Where are some sources of community and connection?

There are multiple levels of individual experience with community and connection that can be expressed in many different ways. Beyond the three categories listed below, additional levels of community and connection are defined by and influenced through identity, geography, culture, values, and other variables.

1. With yourself—quiet day or evening, cup of tea, journaling, reading, favorite TV show, movie, meditation, choosing to have a massage, personal retreat, self-inquiry, spiritual connection, a bath

2. With one other person—shared meal or cup of tea, movie, playful excursion, walk, professional assistance

3. With a group—support groups, meditation gatherings, art classes, exercise teams, church communities, dance groups or classes

What has research revealed about the relationship between support groups and cancer?
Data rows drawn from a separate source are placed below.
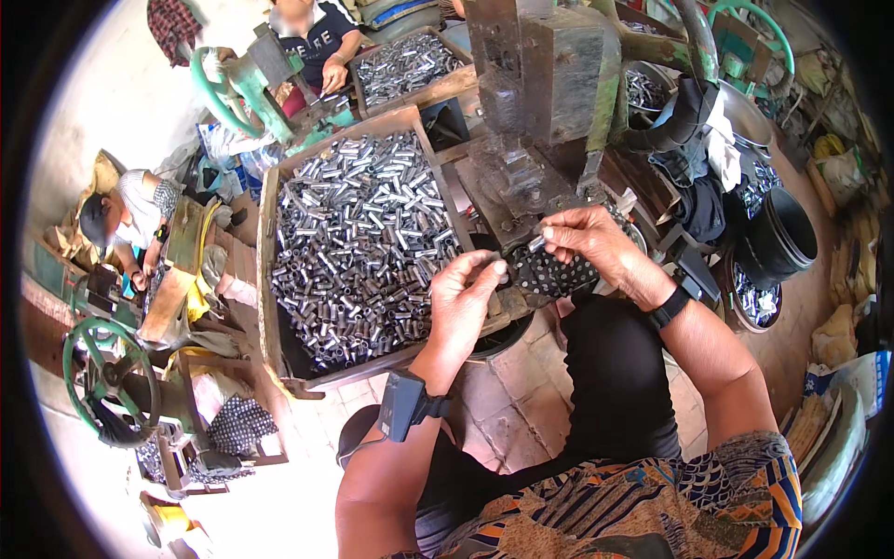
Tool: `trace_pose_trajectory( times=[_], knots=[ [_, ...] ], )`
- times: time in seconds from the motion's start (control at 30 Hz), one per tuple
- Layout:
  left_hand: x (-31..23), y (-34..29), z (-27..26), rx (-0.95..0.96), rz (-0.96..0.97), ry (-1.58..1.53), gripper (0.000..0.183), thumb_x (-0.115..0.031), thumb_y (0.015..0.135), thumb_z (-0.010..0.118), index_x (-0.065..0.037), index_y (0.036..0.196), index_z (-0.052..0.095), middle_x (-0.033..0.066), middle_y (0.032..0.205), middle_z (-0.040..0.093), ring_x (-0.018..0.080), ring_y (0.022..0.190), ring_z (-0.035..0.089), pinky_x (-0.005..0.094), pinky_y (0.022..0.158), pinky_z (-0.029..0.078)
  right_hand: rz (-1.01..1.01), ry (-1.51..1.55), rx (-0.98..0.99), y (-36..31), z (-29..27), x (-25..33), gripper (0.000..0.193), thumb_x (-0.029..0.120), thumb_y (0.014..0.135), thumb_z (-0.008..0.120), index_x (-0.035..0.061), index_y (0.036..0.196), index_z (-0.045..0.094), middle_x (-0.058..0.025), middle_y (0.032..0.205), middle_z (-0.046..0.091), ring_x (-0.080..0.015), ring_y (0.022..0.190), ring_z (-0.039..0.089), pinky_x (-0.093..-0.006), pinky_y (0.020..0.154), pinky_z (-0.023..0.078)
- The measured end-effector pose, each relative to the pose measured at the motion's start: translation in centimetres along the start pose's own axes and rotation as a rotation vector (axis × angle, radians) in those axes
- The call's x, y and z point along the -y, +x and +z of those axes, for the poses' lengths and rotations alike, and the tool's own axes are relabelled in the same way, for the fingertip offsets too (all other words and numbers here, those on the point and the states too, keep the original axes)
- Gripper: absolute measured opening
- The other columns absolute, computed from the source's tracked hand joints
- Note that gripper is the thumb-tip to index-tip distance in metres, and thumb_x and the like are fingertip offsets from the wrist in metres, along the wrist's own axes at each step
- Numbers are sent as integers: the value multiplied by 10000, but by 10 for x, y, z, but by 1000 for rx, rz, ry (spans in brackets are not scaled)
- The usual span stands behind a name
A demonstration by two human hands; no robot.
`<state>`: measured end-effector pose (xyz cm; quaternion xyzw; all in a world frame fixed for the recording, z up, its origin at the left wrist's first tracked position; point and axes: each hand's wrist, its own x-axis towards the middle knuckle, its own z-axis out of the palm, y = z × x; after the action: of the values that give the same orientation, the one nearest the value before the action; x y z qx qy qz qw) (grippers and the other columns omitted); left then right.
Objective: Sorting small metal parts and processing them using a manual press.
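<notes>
My right hand pinches a small shiny metal tube between thumb and fingertips, just in front of the press. Thumb and forefinger of my left hand are closed together beside the tray's right edge; what they hold, if anything, is too small to make out. To the left stands a wooden tray heaped with short metal tubes. The heavy, greasy metal press rises straight ahead of both hands. Black cloth with white dots lies below my right hand.
Another tray of metal pieces stands farther back, where a person works. A second person sits bent at the left. Green handwheels mark other presses. At the right are a black bucket and basins of metal parts.
</notes>
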<state>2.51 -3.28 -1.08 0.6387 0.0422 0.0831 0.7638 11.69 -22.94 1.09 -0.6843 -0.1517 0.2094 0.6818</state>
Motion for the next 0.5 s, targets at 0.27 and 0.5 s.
trace_pose_trajectory(
  times=[0.27,0.5],
  knots=[
    [6,3,7,95,24,-143,103,-82,861,632,-44,957,638,5,766,629,3,497,417,162,398,265,20,33,118,-6,29,-3,274,203,852,668,-19,1013,651,-31,800,650,-69,671,561,-196,606,460],
    [-4,7,1,-6,-120,-156,60,-34,844,632,-32,904,636,18,720,628,1,437,359,184,369,216,-195,-174,-171,-14,-2,3,337,213,836,692,-20,1073,637,-46,959,656,-105,872,593,-247,804,480]
  ],
)
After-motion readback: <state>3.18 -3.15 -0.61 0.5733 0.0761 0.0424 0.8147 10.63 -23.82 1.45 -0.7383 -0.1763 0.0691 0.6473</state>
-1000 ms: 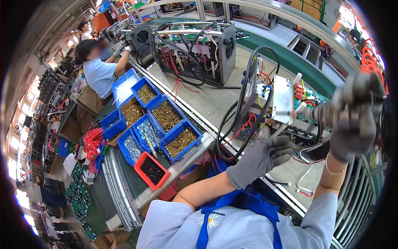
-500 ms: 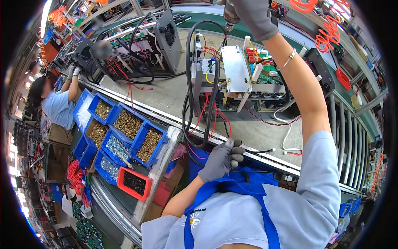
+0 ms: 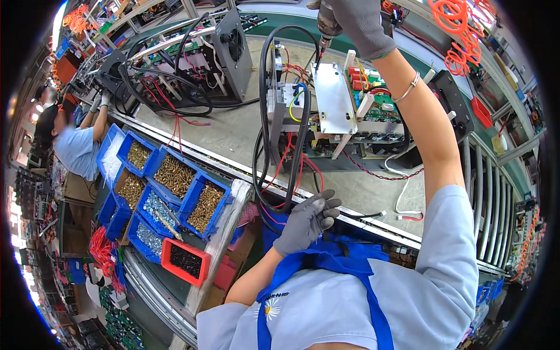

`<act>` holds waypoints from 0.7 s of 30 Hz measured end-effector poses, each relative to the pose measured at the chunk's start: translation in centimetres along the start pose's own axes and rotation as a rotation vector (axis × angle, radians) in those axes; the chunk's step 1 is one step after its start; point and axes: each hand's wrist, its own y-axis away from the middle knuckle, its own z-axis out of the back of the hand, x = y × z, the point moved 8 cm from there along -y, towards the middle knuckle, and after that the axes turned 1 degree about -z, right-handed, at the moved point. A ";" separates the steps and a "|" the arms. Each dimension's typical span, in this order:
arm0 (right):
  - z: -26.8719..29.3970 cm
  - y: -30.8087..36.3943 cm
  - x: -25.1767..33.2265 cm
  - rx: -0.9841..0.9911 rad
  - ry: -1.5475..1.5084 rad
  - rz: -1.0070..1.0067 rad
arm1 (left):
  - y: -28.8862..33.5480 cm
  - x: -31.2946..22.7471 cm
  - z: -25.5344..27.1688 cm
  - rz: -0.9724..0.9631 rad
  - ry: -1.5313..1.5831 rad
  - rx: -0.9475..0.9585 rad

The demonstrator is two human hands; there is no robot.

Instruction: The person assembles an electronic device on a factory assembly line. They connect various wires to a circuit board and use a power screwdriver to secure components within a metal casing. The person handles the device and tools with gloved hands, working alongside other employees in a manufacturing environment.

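My right hand (image 3: 363, 28), in a grey glove, is wrapped round a power screwdriver (image 3: 328, 24) at the top of the view. The driver points down, its bit at the far left corner of a bare metal plate (image 3: 335, 99). That plate lies on an open electronic unit (image 3: 373, 108) with green circuit boards and red parts. My left hand (image 3: 306, 223), also gloved, hovers palm-up by the bench's near edge with its fingers curled in; what they hold, if anything, is hidden. Thick black cables (image 3: 263, 116) loop just beyond it.
Blue bins (image 3: 201, 204) of brass and silver fasteners and a red bin (image 3: 185, 261) of black screws stand at left. Another unit (image 3: 230, 64) with cables sits farther left. Beyond it a co-worker (image 3: 76, 149) works. Coiled orange hoses (image 3: 458, 35) hang at upper right.
The driver has come down, bringing its bit to the metal plate's corner. My left hand has shifted slightly left, its fingers still curled. The whole view has shifted a little.
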 end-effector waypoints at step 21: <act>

Several studies evaluating support groups for women with cancer indicate improvements in psychological states and survival. Other studies have shown benefits to mental health without increased survival, and some revealing no effects.

What qualities of community are fostered in support groups?

Support groups vary greatly. Conflicting research results evaluating benefits of support groups to people with cancer may be explained through this fact. The group experience is strongly impacted through the facilitator, agenda, and participants. If you are evaluating a support group, focus on these aspects of the experience and really notice how you feel after the meeting.

In some published research studies, qualities of support groups offering benefits to people with cancer included supportive expression of inner feelings, increased capacity to accept wounding, cultivation of trust and community, support to find personal authenticity and openness, discussions about cancer and the disease experience, relaxation exercises, self-hypnosis, problem solving, and assertiveness training.

What is your relationship to community and connection?

Individual definitions, experiences, and needs related to community and connection vary. Consider reflecting on and answering the following questions.

Attention and Awareness

  • What are your needs?
  • How are you feeling about yourself and your needs?
  • What needs are being met?
  • What needs are not being met?
  • How are you feeling about your support?
  • How are you supporting yourself?
  • How are other people supporting you?
  • What people create your community?
  • How do you connect with other people? When and where are you open? When and where are you closed?
  • How do you feel when you are alone?
  • How do you feel when you are with other people?
  • How do you define community?
  • How do you define connection?

Actions

  • What can you do to support yourself more?
  • What can other people do to support you more?
  • What do you need and how will you ask for it?